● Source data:

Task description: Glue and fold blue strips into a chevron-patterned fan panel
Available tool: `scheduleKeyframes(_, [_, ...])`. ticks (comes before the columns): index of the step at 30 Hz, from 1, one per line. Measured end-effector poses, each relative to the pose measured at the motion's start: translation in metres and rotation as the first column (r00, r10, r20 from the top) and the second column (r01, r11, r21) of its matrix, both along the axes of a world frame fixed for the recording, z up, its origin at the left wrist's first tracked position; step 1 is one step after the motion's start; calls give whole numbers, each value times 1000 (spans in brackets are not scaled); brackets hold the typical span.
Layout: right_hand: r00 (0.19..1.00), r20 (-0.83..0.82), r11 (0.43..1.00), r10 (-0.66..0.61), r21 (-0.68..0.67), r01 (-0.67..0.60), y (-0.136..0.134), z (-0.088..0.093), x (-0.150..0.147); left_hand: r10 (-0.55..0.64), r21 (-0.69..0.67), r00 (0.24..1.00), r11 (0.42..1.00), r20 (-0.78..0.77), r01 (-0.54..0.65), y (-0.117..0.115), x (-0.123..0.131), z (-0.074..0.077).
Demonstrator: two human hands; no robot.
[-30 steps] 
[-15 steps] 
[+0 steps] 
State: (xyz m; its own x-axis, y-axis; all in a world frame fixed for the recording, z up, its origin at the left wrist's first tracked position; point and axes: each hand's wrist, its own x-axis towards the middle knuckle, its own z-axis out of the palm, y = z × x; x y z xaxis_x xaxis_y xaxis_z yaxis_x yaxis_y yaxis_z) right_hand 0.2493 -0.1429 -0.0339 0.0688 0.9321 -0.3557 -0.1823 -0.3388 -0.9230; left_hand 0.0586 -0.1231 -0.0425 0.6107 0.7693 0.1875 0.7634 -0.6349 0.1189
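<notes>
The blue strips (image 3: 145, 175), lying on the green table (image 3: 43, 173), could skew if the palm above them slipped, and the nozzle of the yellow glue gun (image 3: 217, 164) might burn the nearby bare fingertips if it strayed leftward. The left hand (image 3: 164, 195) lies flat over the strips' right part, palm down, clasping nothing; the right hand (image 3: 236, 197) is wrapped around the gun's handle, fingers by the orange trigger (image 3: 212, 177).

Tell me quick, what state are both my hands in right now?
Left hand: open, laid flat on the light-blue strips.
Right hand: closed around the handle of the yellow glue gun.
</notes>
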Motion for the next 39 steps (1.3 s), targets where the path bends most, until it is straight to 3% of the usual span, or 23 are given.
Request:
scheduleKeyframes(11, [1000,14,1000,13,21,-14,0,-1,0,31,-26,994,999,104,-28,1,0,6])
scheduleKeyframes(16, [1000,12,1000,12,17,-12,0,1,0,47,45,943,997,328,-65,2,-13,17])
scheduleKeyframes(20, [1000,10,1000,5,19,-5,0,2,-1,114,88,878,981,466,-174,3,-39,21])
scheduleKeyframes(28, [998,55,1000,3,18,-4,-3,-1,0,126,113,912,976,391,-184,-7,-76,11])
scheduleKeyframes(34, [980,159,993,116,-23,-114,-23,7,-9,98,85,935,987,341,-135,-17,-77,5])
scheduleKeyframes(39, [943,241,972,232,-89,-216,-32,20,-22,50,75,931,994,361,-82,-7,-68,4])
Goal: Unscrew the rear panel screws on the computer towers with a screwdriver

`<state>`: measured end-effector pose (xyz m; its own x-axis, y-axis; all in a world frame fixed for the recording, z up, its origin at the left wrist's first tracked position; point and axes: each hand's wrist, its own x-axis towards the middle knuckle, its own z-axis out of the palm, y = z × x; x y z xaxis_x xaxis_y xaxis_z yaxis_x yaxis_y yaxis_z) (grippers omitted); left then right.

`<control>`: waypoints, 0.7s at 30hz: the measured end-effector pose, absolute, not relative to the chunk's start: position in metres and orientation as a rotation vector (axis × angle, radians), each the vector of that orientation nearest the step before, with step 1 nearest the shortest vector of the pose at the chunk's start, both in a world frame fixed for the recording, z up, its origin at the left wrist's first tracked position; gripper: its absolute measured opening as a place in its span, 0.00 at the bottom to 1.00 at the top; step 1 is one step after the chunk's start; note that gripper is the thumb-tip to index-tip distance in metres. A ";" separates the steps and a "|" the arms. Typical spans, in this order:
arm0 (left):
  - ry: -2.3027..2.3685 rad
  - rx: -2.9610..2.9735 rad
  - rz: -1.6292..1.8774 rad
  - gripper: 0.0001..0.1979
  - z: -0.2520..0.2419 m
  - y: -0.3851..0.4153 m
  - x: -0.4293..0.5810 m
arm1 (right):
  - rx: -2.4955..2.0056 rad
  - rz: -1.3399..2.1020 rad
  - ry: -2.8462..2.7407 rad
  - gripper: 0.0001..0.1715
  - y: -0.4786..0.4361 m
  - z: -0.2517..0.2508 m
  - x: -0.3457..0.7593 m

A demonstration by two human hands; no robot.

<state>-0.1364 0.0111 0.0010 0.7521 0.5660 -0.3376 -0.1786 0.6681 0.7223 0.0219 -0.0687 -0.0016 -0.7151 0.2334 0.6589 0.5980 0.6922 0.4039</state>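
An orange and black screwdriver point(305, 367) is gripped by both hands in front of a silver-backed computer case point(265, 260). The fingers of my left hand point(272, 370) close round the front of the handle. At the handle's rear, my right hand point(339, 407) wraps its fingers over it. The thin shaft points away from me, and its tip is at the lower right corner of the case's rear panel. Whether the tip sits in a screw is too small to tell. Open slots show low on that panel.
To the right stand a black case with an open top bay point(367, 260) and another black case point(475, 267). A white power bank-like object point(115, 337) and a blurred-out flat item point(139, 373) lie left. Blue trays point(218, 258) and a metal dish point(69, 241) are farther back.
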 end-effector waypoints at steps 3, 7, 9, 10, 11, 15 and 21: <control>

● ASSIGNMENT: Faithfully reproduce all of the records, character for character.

● COMPLETED EXERCISE:
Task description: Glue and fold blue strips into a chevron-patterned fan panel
Available tool: `scheduleKeyframes(_, [_, ...])`. ticks (comes before the columns): index of the step at 30 Hz, from 1, one per line. Measured end-effector poses, each relative to the pose measured at the motion's start: translation in metres and rotation as the first column (r00, r10, r20 from the top) and the second column (r01, r11, r21) of its matrix, both along the axes of a world frame fixed for the recording, z up, its origin at the left wrist's first tracked position; step 1 is one step after the motion's start; calls give whole numbers, each value times 1000 (spans in brackets are not scaled); brackets hold the typical span.
Layout: right_hand: r00 (0.19..1.00), r20 (-0.83..0.82), r11 (0.43..1.00), r10 (-0.66..0.61), r21 (-0.68..0.67), r01 (-0.67..0.60), y (-0.136..0.134), z (-0.088..0.093), x (-0.150..0.147); left_hand: r10 (-0.55..0.64), r21 (-0.69..0.67), r00 (0.24..1.00), r11 (0.42..1.00), r20 (-0.78..0.77), r01 (-0.54..0.65), y (-0.117..0.115), x (-0.123..0.131), z (-0.074..0.077).
Demonstrator: two human hands; no robot.
[-30 steps] 
[-15 steps] 
[+0 steps] 
State: (xyz m; its own x-axis, y-axis; all in a world frame fixed for the recording, z up, its origin at the left wrist's first tracked position; point and axes: each hand's wrist, its own x-axis towards the middle knuckle, its own z-axis out of the palm, y = z × x; x y z xaxis_x xaxis_y xaxis_z yaxis_x yaxis_y yaxis_z) right_hand 0.2493 -0.1429 -0.0339 0.0688 0.9321 -0.3557 -0.1823 -0.3388 -0.9230; left_hand 0.0586 -0.1231 -0.0425 0.6107 0.7693 0.1875 0.7634 -0.6349 0.1189
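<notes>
The blue strips (image 3: 145, 175), lying on the green table (image 3: 43, 173), could skew if the palm above them slipped, and the nozzle of the yellow glue gun (image 3: 217, 164) might burn the nearby bare fingertips if it strayed leftward. The left hand (image 3: 164, 195) lies flat over the strips' right part, palm down, clasping nothing; the right hand (image 3: 236, 197) is wrapped around the gun's handle, fingers by the orange trigger (image 3: 212, 177).

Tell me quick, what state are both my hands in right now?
Left hand: open, laid flat on the light-blue strips.
Right hand: closed around the handle of the yellow glue gun.
</notes>
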Motion for the next 39 steps (1.3 s), targets where the path bends most, until it is straight to 3% of the usual span, or 23 are given.
Request:
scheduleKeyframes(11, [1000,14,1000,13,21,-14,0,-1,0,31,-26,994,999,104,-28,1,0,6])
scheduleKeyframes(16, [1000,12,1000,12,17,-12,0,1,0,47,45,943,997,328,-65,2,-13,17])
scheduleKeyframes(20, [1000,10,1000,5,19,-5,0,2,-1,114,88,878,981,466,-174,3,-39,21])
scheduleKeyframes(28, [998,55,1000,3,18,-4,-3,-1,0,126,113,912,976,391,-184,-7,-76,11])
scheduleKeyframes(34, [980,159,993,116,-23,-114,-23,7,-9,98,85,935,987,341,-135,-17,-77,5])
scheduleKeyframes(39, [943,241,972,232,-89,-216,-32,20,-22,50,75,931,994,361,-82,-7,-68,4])
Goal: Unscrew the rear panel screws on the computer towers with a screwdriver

`<state>`: measured end-effector pose (xyz m; its own x-axis, y-axis; all in a world frame fixed for the recording, z up, its origin at the left wrist's first tracked position; point and axes: each hand's wrist, its own x-axis towards the middle knuckle, its own z-axis out of the palm, y = z × x; x y z xaxis_x xaxis_y xaxis_z yaxis_x yaxis_y yaxis_z) (grippers omitted); left then right.

`<control>`: waypoints, 0.7s at 30hz: the measured end-effector pose, absolute, not relative to the chunk's start: position in metres and orientation as a rotation vector (axis × angle, radians), each the vector of that orientation nearest the step before, with step 1 nearest the shortest vector of the pose at the chunk's start, both in a world frame fixed for the recording, z up, its origin at the left wrist's first tracked position; gripper: its absolute measured opening as a place in its span, 0.00 at the bottom to 1.00 at the top; step 1 is one step after the chunk's start; note that gripper is the thumb-tip to index-tip distance in metres. A ";" separates the steps and a "|" the arms. Typical spans, in this order:
arm0 (left):
  - ry: -2.3027..2.3685 rad
  - rx: -2.9610..2.9735 rad
  - rz: -1.6292..1.8774 rad
  - gripper: 0.0001..0.1979
  - z: -0.2520..0.2419 m
  - y: -0.3851..0.4153 m
  - x: -0.4293..0.5810 m
arm1 (right):
  - rx: -2.4955..2.0056 rad
  - rz: -1.3399..2.1020 rad
  - ry: -2.8462..2.7407 rad
  - gripper: 0.0001..0.1715
  - y: -0.4786..0.4361 m
  - z: -0.2517..0.2508 m
  - x: -0.3457..0.7593 m

A demonstration by two human hands; no robot.

<state>-0.1364 0.0111 0.0010 0.7521 0.5660 -0.3376 -0.1786 0.6681 0.7223 0.0219 -0.0687 -0.0016 -0.7151 0.2334 0.6589 0.5980 0.6922 0.4039</state>
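An orange and black screwdriver point(305, 367) is gripped by both hands in front of a silver-backed computer case point(265, 260). The fingers of my left hand point(272, 370) close round the front of the handle. At the handle's rear, my right hand point(339, 407) wraps its fingers over it. The thin shaft points away from me, and its tip is at the lower right corner of the case's rear panel. Whether the tip sits in a screw is too small to tell. Open slots show low on that panel.
To the right stand a black case with an open top bay point(367, 260) and another black case point(475, 267). A white power bank-like object point(115, 337) and a blurred-out flat item point(139, 373) lie left. Blue trays point(218, 258) and a metal dish point(69, 241) are farther back.
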 end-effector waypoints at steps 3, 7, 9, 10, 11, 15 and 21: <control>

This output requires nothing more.